A woman walking through the desert at sunset.
TIFF organisers wanted to maintain some element of the in-person experience for the film-makers who put so much work into making the selected movies and the audiences who look forward to it every year. This year, organisers worked with local drive-ins along the lakefront to offer festival viewing. They’ve also selected one outdoor seated venue for viewing, too. And a limited number of screenings will take place at the TIFF Bell Lightbox according to the public health authority restrictions of no more than 50 people in a gathering. 

But regardless of how one views this year’s film selection, organisers hope one thing remains the same: a sense of discovery. ‘You’re seeing new films for the first time. You’re often the first public audience to see them,’ says Bailey. ‘We wanted to do that as well and give that sense of urgency of something exciting happening right now that a festival always delivers.’ 

TIFF may be smaller in scale this year, but the implemented changes may make the festival more powerful in its impact. 

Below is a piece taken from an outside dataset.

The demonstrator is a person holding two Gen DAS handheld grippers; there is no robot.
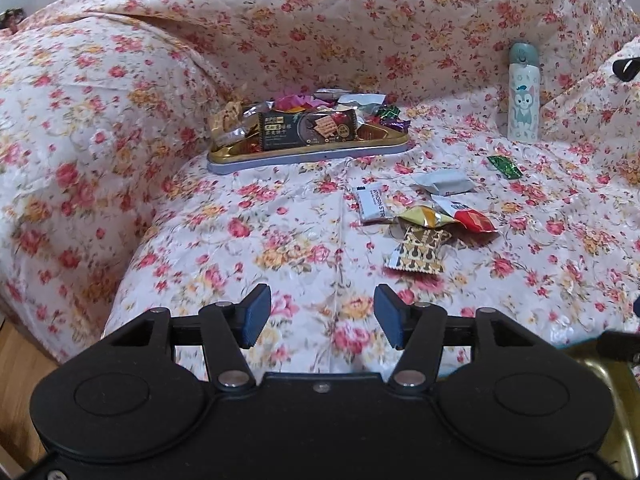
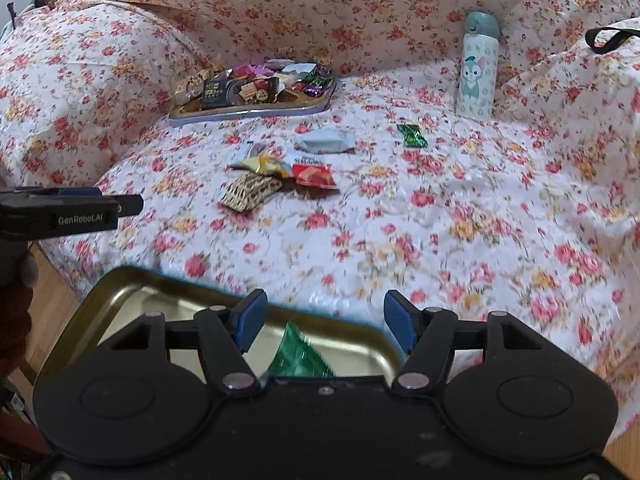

‘That’s because we’re going to be everywhere you are,’ adds Bailey. ‘I feel like it will give people the opportunity to feel immersed in the festival in a new way. You can roll out of bed in the morning and sit down with a festival movie with your breakfast if you want. And you can go to bed at night with a festival film as well.’

Times may change, but the long-lasting power of truly great art never does. ‘In the middle of a pandemic, in the middle of a lockdown, what I think so much of us crave is connection, and movies can do that in the way any great art [medium] can do,’ says Bailey. ‘When you feel something powerful from watching a film, one of the first things you want to do is tell people about it.’